Il quartiere a tutt'oggi è rimasto abbastanza integro, anche se gli ebrei veneziani sono ormai poche centinaia. Due sinagoghe sono tuttora aperte al culto, cosi come sono ancora attivi altre istituzioni della comunità: museo, casa di riposo e anche un ristorante kosher. Il Ghetto é uno dei quartieri meno turistici di Venezia, e risulta ideale sia per qualche tranquilla passeggiata sia per i ristoranti di cucina veneziana la cui clientela rimane sostanzialmente locale.

La comunità ebraica a Venezia godé un clima di relativa tolleranza finché il Consiglio dei Pregadi dispose, il 29 marzo 1516, che tutti gli ebrei dovessero obbligatoriamente risiedere nel “Ghetto nuovo”. Nasce così un’istituzione che verrà poi ampiamente applicata nel resto d’Europa. Nel corso del ’500 vennero edificate varie sinagoghe, una per ogni gruppo di omogenea provenienza. Così sorsero la Schola Grande Tedesca, la Schola Canton, la Schola Levantina, la Schola Spagnola e la Schola Italiana. Gli edifici costituiscono tuttora un complesso architettonico di grande interesse.

Poiché la comunità prosperava e si espandeva gli edifici divenivano, con successive sopraelevazioni, di notevole altezza, anche sette piani, caso unico in Venezia. Robuste porte, custodite da guardie cristiane, chiudevano gli ingressi del ghetto e ogni sera gli abitanti dovevano rientrare e rimanere rinchiusi fino al mattino successivo.

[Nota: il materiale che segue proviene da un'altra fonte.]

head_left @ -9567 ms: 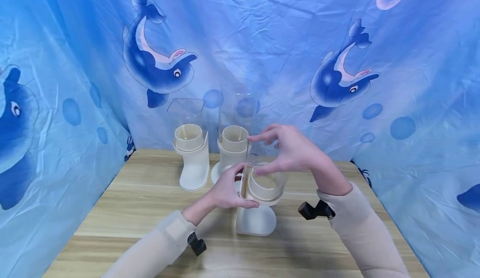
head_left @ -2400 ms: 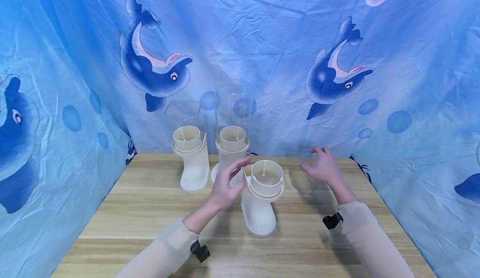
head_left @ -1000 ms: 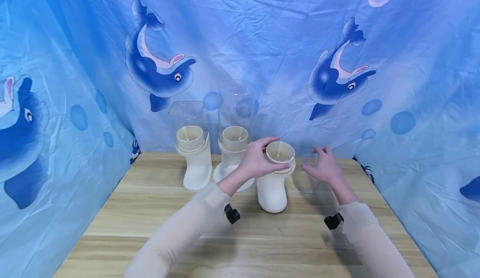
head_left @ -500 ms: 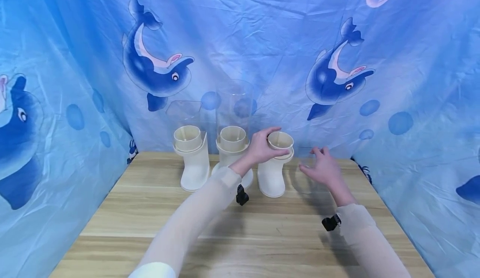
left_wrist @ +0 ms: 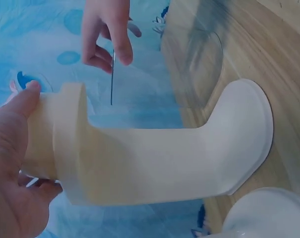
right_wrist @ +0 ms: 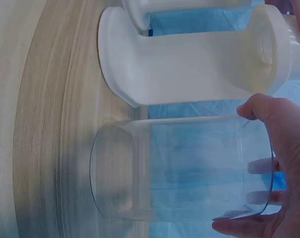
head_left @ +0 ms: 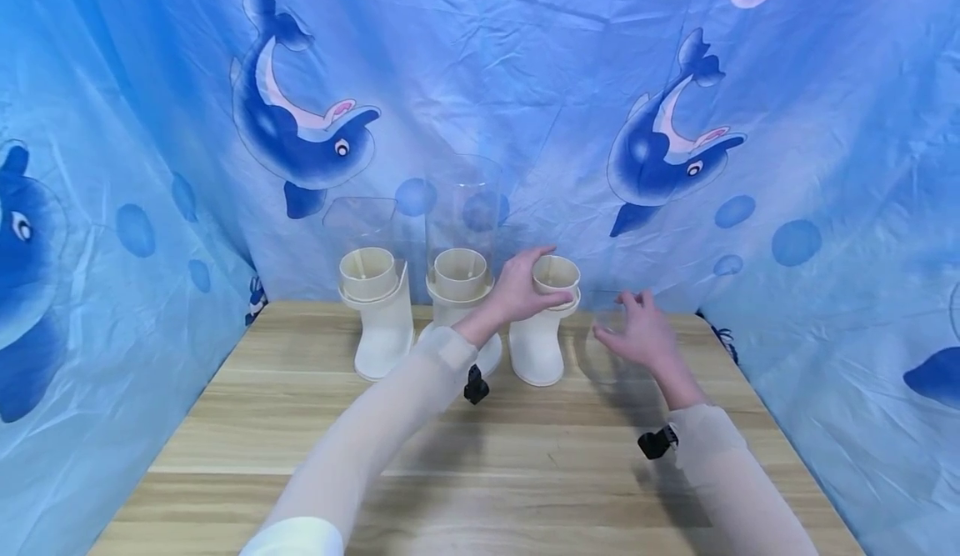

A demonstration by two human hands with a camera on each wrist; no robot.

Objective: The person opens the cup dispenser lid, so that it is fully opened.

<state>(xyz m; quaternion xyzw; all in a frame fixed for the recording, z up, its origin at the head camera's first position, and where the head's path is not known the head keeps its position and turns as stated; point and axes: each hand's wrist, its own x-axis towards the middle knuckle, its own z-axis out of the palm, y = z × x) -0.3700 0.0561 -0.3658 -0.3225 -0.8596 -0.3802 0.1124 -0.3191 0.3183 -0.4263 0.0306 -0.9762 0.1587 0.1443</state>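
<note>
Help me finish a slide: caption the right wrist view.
A right hand holds a clear container near its rim, beside a white boot-shaped stand on a wooden table.

Wood-grain table (head_left: 525,473): three white stands (head_left: 537,352) in row, upright clear container (right_wrist: 194,168) beside.

We have wide room over the table (head_left: 540,481) between the left sleeve (head_left: 367,431) and right sleeve (head_left: 738,489); the left hand (head_left: 519,289) and its wrist cross before the middle stand (head_left: 450,313); only a narrow slot parts the right stand (head_left: 536,348) from the clear cup (right_wrist: 189,168); the right hand (head_left: 641,335) blocks the cup's top; the curtain (head_left: 525,81) bounds us behind.
</note>
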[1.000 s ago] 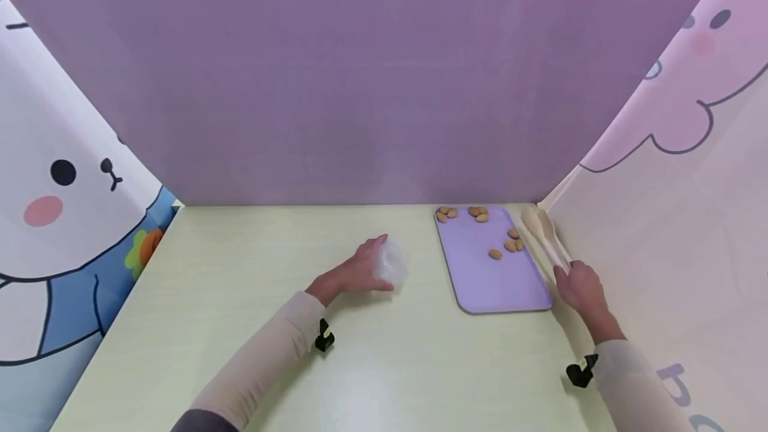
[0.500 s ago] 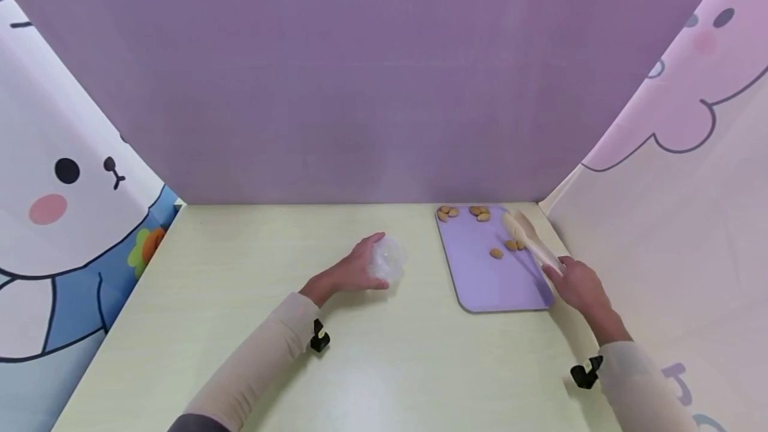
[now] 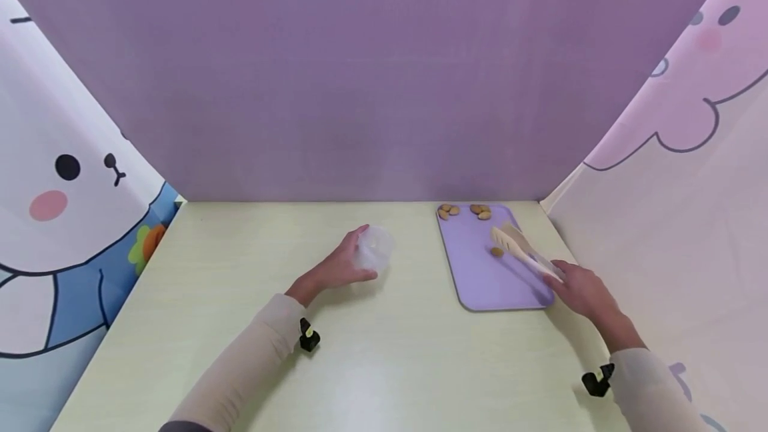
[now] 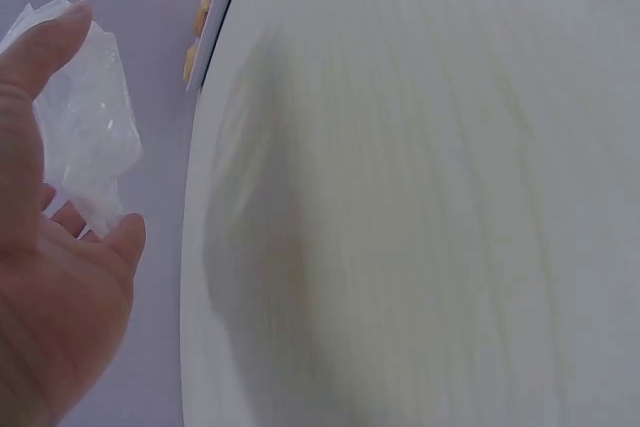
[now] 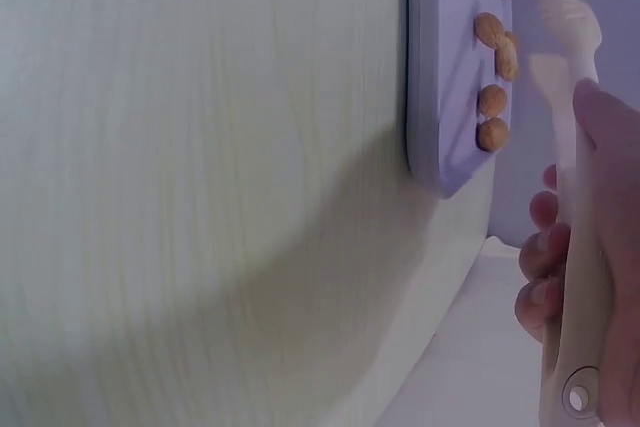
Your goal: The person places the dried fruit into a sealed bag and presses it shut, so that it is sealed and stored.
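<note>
My left hand [image 3: 339, 264] holds a crinkled clear plastic bag [image 3: 375, 249] between thumb and fingers, raised over the table. In the left wrist view, the bag [image 4: 90, 117] hangs between the thumb and the curled fingers. My right hand [image 3: 581, 291] grips beige tongs [image 3: 523, 251] by their arms, with the slotted head reaching over the purple tray [image 3: 480, 289]. Just below the tongs' head lies a single almond [image 3: 497, 252]. The right wrist view shows the two heads of the tongs [image 5: 575, 27] apart. Some almonds on the tray's right side are hidden behind the tongs in the head view.
Two small groups of almonds [image 3: 448, 211] lie along the tray's far edge. The pale wooden table [image 3: 384, 359] meets a purple back panel [image 3: 360, 85]. A printed panel [image 3: 672, 232] stands close to my right hand.
The tongs have moved left from beside the tray to over it, with their heads spread wider. My left hand has shifted slightly left and up with the bag.
</note>
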Tool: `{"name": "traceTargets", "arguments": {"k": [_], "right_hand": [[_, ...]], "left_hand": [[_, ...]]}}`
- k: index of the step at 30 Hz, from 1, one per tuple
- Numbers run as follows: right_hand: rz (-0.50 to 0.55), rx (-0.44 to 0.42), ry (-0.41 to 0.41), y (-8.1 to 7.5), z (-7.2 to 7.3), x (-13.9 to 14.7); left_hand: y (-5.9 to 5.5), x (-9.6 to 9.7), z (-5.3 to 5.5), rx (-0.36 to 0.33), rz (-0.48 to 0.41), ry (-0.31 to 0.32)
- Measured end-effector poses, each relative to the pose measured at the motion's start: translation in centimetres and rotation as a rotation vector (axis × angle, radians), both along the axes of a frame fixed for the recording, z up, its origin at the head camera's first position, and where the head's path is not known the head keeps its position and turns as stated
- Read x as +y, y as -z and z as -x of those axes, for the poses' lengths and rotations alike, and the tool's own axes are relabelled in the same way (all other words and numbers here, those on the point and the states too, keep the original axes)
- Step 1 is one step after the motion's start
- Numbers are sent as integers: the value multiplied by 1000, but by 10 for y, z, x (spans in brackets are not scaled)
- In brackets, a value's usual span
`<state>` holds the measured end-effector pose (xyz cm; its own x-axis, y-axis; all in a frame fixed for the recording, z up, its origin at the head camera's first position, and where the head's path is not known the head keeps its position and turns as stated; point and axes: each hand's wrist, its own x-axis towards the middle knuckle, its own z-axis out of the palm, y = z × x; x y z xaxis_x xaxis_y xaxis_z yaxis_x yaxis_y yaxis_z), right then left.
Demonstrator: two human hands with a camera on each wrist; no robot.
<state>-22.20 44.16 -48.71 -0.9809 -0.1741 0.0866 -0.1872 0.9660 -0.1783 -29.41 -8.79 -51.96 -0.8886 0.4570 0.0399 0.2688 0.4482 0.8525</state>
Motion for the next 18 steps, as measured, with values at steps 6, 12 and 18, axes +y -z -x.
{"name": "traceTargets", "arguments": {"k": [6,12,18], "right_hand": [[-32,-31,16,-4,-2,3],[-49,-40,-1,-6,-5,3],[-51,-43,-6,-6,-7,4]], "left_hand": [[1,-8,-1,-19,-27,-14],[2,-10,-2,-29,-46,-6],[1,-11,-3,-27,-64,-10]]}}
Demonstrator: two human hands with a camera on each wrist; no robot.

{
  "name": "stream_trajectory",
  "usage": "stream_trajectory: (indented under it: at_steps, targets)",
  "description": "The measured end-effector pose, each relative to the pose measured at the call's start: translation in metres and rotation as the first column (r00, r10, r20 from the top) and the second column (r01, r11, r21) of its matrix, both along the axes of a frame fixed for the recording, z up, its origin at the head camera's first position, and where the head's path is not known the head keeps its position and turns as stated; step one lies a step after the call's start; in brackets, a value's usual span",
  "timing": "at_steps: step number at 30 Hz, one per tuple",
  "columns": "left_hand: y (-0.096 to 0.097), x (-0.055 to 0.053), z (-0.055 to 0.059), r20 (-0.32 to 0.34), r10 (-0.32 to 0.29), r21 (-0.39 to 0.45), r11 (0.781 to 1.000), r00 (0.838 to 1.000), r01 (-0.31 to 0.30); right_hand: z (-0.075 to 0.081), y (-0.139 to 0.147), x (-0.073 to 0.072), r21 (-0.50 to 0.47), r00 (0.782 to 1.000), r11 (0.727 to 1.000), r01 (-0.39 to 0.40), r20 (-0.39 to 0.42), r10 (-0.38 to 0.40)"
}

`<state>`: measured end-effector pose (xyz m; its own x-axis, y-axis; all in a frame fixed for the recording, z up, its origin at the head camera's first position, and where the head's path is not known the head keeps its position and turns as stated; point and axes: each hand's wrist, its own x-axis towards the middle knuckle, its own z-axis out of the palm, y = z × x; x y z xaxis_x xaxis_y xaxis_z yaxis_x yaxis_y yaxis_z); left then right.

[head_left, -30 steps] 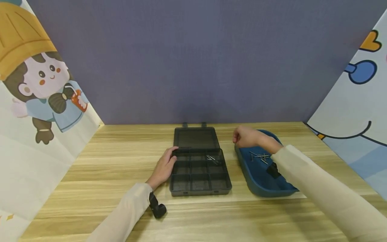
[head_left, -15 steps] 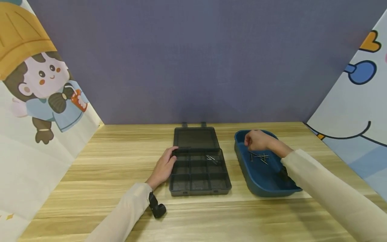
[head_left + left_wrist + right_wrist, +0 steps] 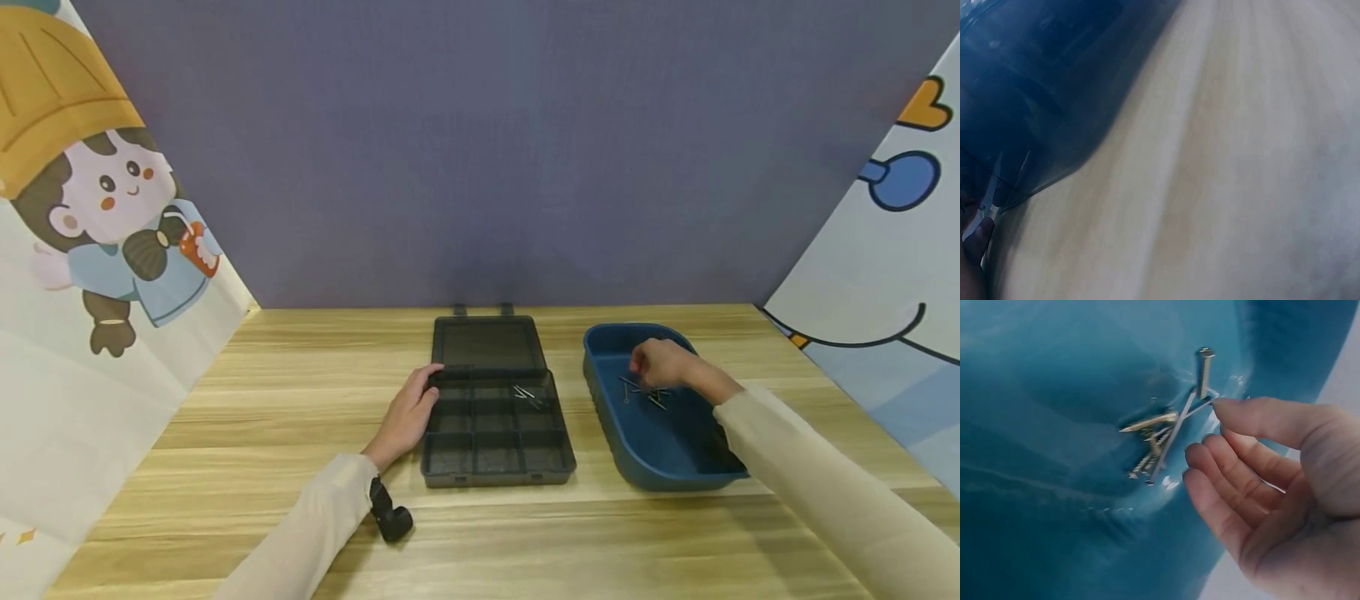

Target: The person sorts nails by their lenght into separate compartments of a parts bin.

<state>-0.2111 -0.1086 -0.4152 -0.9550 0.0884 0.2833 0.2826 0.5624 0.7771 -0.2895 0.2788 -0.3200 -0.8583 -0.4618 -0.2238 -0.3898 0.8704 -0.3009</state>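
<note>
In the head view, my left hand holds the left edge of a dark see-through compartment box, its lid laid back flat. Several silver nails lie in the box's back right compartment. My right hand is inside a blue tub, over a small pile of nails and screws. The right wrist view shows its thumb and fingers loosely bent beside a brassy screw and crossed silver nails. The thumb tip is close to one nail's end; I see no firm pinch.
The box and tub stand side by side on a wood-grain table, with a narrow strip of table between them. A grey-purple panel rises behind. Printed cartoon walls flank both sides. A black wrist camera hangs off my left wrist.
My right hand has moved from above the tub's back left edge, rightward and down into the tub, towards the pile. My left hand and the compartment box have stayed put.
</note>
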Motion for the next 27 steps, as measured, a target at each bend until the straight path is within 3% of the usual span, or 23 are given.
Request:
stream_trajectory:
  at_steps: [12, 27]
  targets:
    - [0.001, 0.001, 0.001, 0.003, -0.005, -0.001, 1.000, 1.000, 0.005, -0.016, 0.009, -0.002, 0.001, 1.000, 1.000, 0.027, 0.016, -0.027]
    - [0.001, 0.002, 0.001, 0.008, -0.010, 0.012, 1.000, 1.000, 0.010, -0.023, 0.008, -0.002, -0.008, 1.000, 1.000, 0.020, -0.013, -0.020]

Col tempo, malgrado le sopraelevazioni, si rese necessario ricorrere ad ampliamenti e i ghetti divennero tre: Ghetto Novo, Ghetto Vecchio e Ghetto Novissimo, tutti in aree contigue. Via via la comunità si consolidava economicamente ed era ricca di fermenti culturali. Tradizionalmente gli ebrei veneziani esercitavano l’usura, o quella che veniva definita tale, cioè di fatto un’attività creditizia che ai cristiani era impedita da motivi religiosi, in quanto si riteneva contrario alla morale lucrare interessi su somme date a pegno. Rimangono numerosissime testimonianze letterarie ed epistolari di questa attività in quanto andare in ghetto a contrarre un prestito o a riscattare degli oggetti tenuti in garanzia, faceva parte degli usi abituali.

Con la caduta della Repubblica e l’avvento di Napoleone furono eliminate le discriminazioni nei confronti degli ebrei i quali furono equiparati in tutto agli altri cittadini. Le porte del ghetto furono eliminate così come l’obbligo di residenza.